**TASK PROMPT:** The data below is to be output in full, unchanged.

**INFORMATION SUPPLIED:**
______
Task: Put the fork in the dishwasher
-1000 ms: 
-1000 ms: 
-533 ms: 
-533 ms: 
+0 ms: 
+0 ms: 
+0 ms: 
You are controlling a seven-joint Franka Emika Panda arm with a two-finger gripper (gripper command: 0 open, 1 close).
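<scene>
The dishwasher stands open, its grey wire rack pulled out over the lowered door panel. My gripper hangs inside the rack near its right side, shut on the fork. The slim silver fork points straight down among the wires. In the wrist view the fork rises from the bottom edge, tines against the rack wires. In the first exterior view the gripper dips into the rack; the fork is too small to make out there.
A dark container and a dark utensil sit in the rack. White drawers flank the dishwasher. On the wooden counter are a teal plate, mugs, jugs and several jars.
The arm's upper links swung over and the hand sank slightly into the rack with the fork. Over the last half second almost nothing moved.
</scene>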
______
**RESPONSE:**
Task: Put the fork in the dishwasher
-1000 ms: 
-1000 ms: 
-533 ms: 
-533 ms: 
+0 ms: 
+0 ms: 
+0 ms: 
You are controlling a seven-joint Franka Emika Panda arm with a two-finger gripper (gripper command: 0 open, 1 close).
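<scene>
The dishwasher stands open, its grey wire rack pulled out over the lowered door panel. My gripper hangs inside the rack near its right side, shut on the fork. The slim silver fork points straight down among the wires. In the wrist view the fork rises from the bottom edge, tines against the rack wires. In the first exterior view the gripper dips into the rack; the fork is too small to make out there.
A dark container and a dark utensil sit in the rack. White drawers flank the dishwasher. On the wooden counter are a teal plate, mugs, jugs and several jars.
The arm's upper links swung over and the hand sank slightly into the rack with the fork. Over the last half second almost nothing moved.
</scene>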

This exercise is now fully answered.